Recently, radiomic analysis has gained attention as a valuable instrument for the management of oncological patients. The aim of the study is to isolate which features of magnetic resonance imaging (MRI)-based radiomic analysis have to be considered the most significant predictors of metastasis in oncological patients with spinal bone marrow metastatic disease.

Materials and methods

Eight oncological patients (3 lung cancer; 1 prostatic cancer; 1 esophageal cancer; 1 nasopharyngeal cancer; 1 hepatocarcinoma; 1 breast cancer) with pre-radiotherapy MR imaging for a total of 58 dorsal vertebral bodies, 29 metastatic and 29 non-metastatic were included. Each vertebral body was contoured in T1 and T2 weighted images at a radiotherapy delineation console. The obtained data were transferred to an automated data extraction system for morphological, statistical and textural analysis.
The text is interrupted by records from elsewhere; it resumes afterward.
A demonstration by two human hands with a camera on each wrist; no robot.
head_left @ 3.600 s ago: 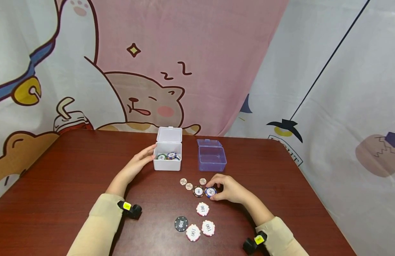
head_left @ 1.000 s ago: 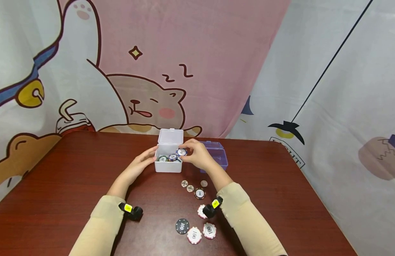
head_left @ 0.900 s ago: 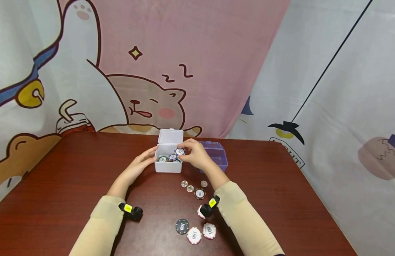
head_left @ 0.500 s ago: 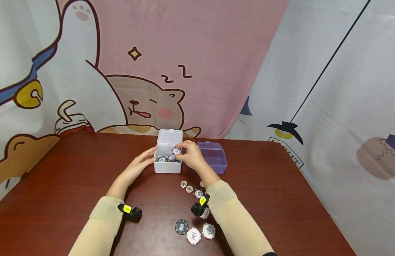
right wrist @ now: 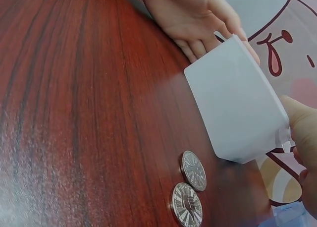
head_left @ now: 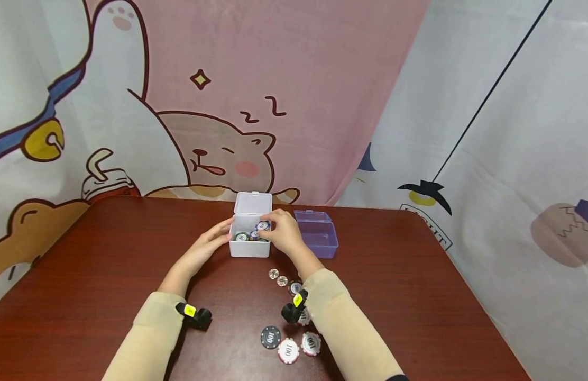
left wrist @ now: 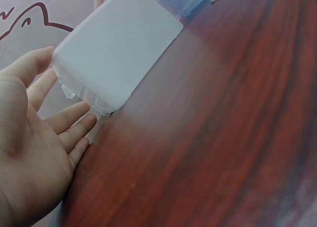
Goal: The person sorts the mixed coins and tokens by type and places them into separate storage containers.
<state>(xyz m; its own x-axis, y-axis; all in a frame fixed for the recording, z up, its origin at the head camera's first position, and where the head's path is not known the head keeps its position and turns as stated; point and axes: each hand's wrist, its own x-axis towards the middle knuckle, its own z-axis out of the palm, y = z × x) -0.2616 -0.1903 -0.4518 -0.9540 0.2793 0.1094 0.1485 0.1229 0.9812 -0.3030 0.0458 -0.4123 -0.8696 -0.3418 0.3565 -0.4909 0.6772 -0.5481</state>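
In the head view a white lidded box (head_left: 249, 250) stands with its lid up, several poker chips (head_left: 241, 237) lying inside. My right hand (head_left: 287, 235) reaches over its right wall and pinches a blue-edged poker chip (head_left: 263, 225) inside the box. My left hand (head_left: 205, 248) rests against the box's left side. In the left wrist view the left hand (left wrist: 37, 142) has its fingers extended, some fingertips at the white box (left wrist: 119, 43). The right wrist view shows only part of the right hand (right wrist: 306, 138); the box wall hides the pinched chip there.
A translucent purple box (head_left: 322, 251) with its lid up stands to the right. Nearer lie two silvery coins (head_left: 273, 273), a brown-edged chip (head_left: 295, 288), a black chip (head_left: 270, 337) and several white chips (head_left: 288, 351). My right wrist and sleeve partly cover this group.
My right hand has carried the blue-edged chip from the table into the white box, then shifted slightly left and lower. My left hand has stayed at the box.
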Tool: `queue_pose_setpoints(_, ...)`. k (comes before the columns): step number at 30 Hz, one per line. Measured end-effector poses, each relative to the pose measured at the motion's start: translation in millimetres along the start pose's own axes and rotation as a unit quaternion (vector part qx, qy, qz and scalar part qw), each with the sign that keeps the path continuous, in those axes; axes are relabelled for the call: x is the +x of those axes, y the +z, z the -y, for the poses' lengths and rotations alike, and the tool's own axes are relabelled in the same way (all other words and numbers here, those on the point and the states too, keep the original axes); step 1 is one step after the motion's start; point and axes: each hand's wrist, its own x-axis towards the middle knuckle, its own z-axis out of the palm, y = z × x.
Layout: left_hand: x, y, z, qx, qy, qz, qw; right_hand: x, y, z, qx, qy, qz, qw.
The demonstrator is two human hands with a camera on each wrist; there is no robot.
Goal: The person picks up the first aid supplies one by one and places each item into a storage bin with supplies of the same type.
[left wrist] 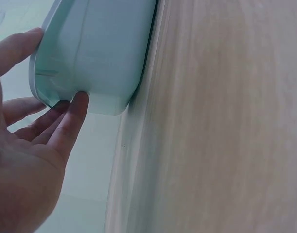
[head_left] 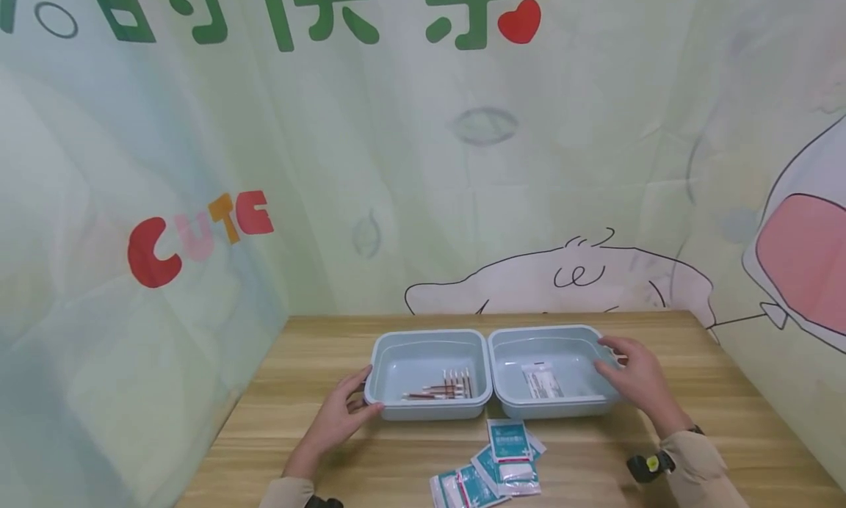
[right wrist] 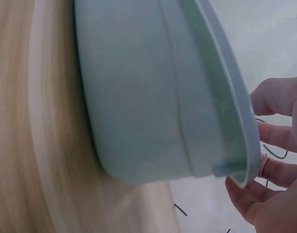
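Two pale blue plastic basins stand side by side on the wooden table. My left hand [head_left: 335, 418] grips the left end of the left basin [head_left: 432, 412], thumb on the rim and fingertips under it in the left wrist view. Several cotton swabs with brown sticks [head_left: 432, 395] lie inside that basin. At the right end of the right basin [head_left: 551, 409], my right hand [head_left: 637, 379] holds the rim between thumb and fingers. A small white printed packet [head_left: 543, 382] lies on this basin's floor. In the right wrist view the basin wall [right wrist: 133, 97] hides what is inside.
Several teal and white sachets [head_left: 510, 443] lie overlapping on the wooden table [head_left: 370, 464], in front of the basins. A printed cloth backdrop [head_left: 370, 163] with letters and cartoon drawings hangs behind the table's far edge.
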Motion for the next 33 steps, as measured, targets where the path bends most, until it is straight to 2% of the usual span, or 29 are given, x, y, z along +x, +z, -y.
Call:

Eighty-nine features for each lesion in both T1 and T2 images were computed as the median of by-slice values. A Wilcoxon test was applied to the 89 features and the most statistically significant of them underwent to a stepwise feature selection, to find the best performing predictors of metastasis in a logistic regression model. An internal cross-validation via bootstrap was conducted for estimating the model performance in terms of the area under the curve (AUC) of the receiver operating characteristic.

Results

Of the 89 textural features tested, 16 were found to differ with statistical significance in the metastatic vs non-metastatic group. The best performing model was constituted by two predictors for T1 and T2 images, namely one morphological feature (center of mass shift) (p value < 0.01) for both datasets and one histogram feature minimum grey level (p value < 0.01) for T1 images and one textural feature (grey-level co-occurrence matrix joint variance (p value < 0.01) for T2 images. The internal cross-validation showed an AUC of 0.8141 (95% CI 0.6854–0.9427) in T1 images and 0.9116 (95% CI 0.8294–0.9937) in T2 images.

Conclusions

The results suggest that MRI-based radiomic analysis on oncological patients with bone marrow metastatic disease is able to differentiate between metastatic and non-metastatic vertebral bodies. The most significant predictors of metastasis were found to be based on T2 sequence and were one morphological and one textural feature.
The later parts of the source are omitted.